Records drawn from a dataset
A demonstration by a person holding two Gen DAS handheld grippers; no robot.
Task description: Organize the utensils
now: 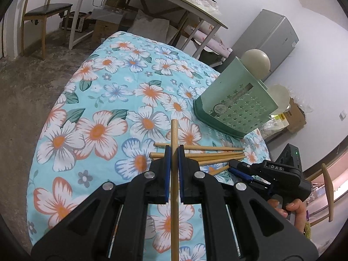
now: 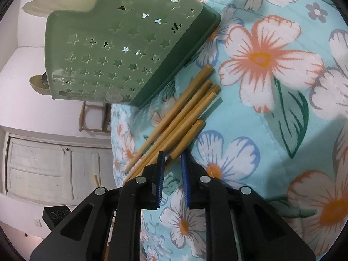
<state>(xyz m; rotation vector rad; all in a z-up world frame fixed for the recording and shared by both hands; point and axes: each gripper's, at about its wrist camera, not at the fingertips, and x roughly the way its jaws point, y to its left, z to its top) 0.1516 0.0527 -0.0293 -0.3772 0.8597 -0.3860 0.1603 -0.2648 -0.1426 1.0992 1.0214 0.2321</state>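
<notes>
My left gripper (image 1: 174,152) is shut on a wooden chopstick (image 1: 174,132) that stands upright between its blue pads. Several more chopsticks (image 1: 217,154) lie in a loose fan on the floral cloth (image 1: 97,108), just beyond it. A green utensil holder (image 1: 237,106) with star-shaped holes stands at the right, with cream spoons (image 1: 256,63) in it. My right gripper (image 2: 173,155) sits low at the thin ends of the chopsticks (image 2: 180,113). The nearest chopstick (image 2: 189,137) runs into the gap between its jaws, and the pads stand apart from it. The holder (image 2: 121,50) is just behind the pile.
A hand (image 1: 291,211) holds the right gripper (image 1: 237,169) at the cloth's right edge. Beyond the cloth are a cluttered table (image 1: 174,2), a chair (image 1: 43,10), a grey fridge (image 1: 276,39) and a cardboard box (image 1: 293,117). The cloth drops off at the left.
</notes>
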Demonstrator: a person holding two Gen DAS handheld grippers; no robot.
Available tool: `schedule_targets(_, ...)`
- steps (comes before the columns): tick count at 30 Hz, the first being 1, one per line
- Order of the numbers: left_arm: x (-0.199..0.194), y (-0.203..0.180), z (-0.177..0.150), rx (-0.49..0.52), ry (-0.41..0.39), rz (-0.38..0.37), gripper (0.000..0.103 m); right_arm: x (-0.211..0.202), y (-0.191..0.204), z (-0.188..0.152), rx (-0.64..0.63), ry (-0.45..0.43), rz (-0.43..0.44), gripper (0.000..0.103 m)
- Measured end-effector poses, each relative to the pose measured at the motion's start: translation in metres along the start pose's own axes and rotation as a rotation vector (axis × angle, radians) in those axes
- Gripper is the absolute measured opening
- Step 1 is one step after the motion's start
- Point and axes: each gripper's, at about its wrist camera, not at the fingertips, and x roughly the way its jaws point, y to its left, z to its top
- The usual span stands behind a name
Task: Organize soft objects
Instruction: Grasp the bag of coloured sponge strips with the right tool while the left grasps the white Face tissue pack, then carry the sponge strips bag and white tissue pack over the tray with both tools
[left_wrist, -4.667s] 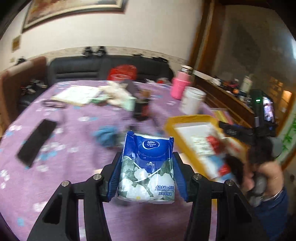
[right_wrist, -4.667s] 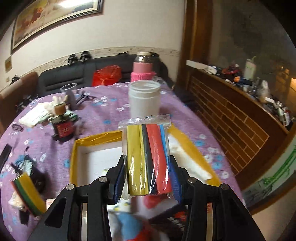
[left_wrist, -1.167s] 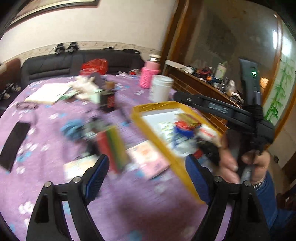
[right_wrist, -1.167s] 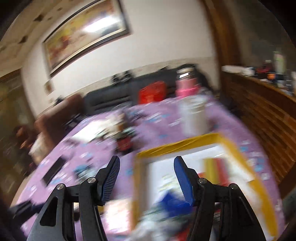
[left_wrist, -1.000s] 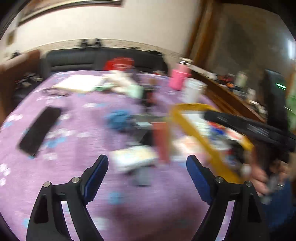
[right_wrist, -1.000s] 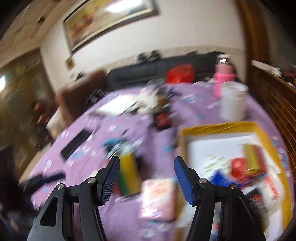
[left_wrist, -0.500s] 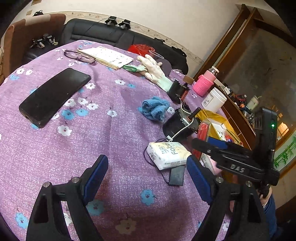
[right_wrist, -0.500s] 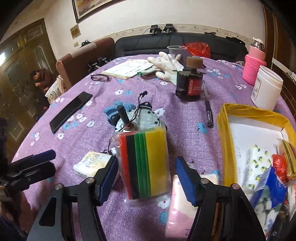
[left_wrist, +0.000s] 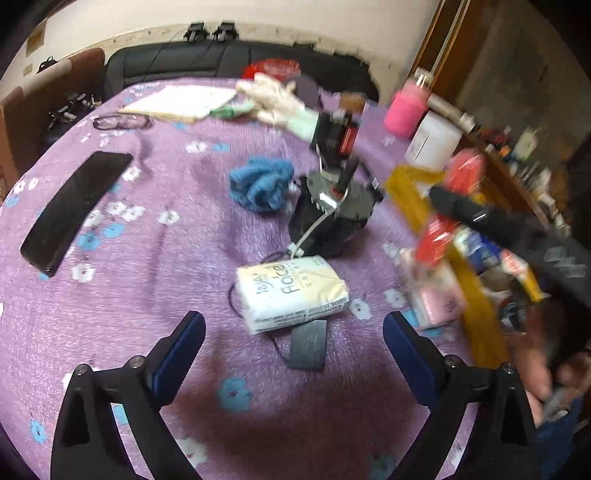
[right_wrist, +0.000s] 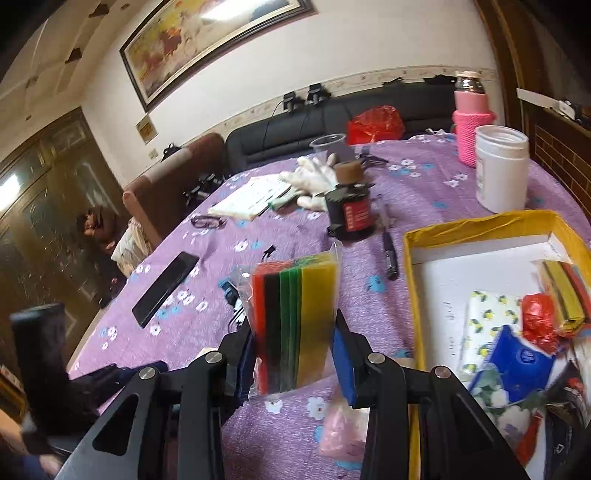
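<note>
this is a home living room: a round table under a purple flowered cloth (right_wrist: 424, 177), a black leather sofa (right_wrist: 332, 122) along the back wall, a large framed painting (right_wrist: 207, 40) at upper left, dark wooden doors (right_wrist: 44, 177) at far left.

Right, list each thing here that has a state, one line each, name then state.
left gripper: jaws wide and opening, nothing between them
right gripper: jaws closing on the striped packet
striped packet: upright between the right gripper's pads
white tissue pack: lying flat on the cloth, untouched
yellow box: open, partly filled
white jar: upright, lid on
phone: flat, screen dark
</note>
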Motion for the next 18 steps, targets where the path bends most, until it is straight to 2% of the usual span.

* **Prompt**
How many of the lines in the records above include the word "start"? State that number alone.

* **Answer box**
2